Harmonizing Neural Processing and Symbolic Knowledge Intelligence for Human-Centered Applications
Events section menu
Abstract: Human knowledge emerges through sustained interaction with the physical world and is internalized through two complementary mechanisms: (1) implicit representations encoded in neural parameters and (2) explicit structured formats such as mathematical equations, graphs, charts and tables.
Neural representations offer flexibility and strong statistical generalization but are often opaque and difficult to control. In contrast, structured knowledge explicitly encodes rules and symbolic constraints, enabling interpretable and principled processing, though typically with reduced adaptability. Advancing modern artificial intelligence frameworks requires a principled integration of these two paradigms, leveraging their complementary strengths while mitigating their respective limitations (e.g., neural–symbolic learning, graph machine learning and agentic workflows).
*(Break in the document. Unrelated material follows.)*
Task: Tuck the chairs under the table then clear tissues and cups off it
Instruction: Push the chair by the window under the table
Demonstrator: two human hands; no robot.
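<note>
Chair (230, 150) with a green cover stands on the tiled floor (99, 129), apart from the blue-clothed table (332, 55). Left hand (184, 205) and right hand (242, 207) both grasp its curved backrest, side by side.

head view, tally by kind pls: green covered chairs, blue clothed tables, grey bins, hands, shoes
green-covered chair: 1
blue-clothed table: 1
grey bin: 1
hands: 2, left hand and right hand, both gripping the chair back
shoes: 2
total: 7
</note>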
This talk explores how to harmonize neural processing with structured knowledge intelligence, with a particular focus on Retrieval-Augmented Generation (RAG) systems. We address two fundamental questions: (1) How can structured knowledge signals be incorporated into neural RAG pipelines to rigorously guide, constrain and regularize neural processing? (2) How can structured knowledge be systematically abstracted, refined or induced from neural outputs through feedback-driven mechanisms?
To answer these questions, the talk presents a unified framework spanning structured knowledge mining, representation and integration, emphasizing both effectiveness (e.g., mitigating hallucination and enhancing retrieval accuracy) and trustworthiness (e.g., enhancing privacy-preserving and providing an error-bounded guarantee). We illustrate this framework through human-centered applications, including document intelligence, natural science and infrastructure management.
Bio: Yu Wang is a tenure-track assistant professor in the department of Computer Science at the University of Oregon, where he directs the Knowledge Intelligence for Discovery and Decision-Making Lab. Dr. Wang serves as the leading principal investigator on National Science Foundation pilot research projects. His work has received several recognitions, such as the 2025 Special Interest Group on Knowledge Discovery and Data Mining Best Dissertation Award Honorable Mention and the NeurIPS Graph Learning Frontiers Best Paper Award.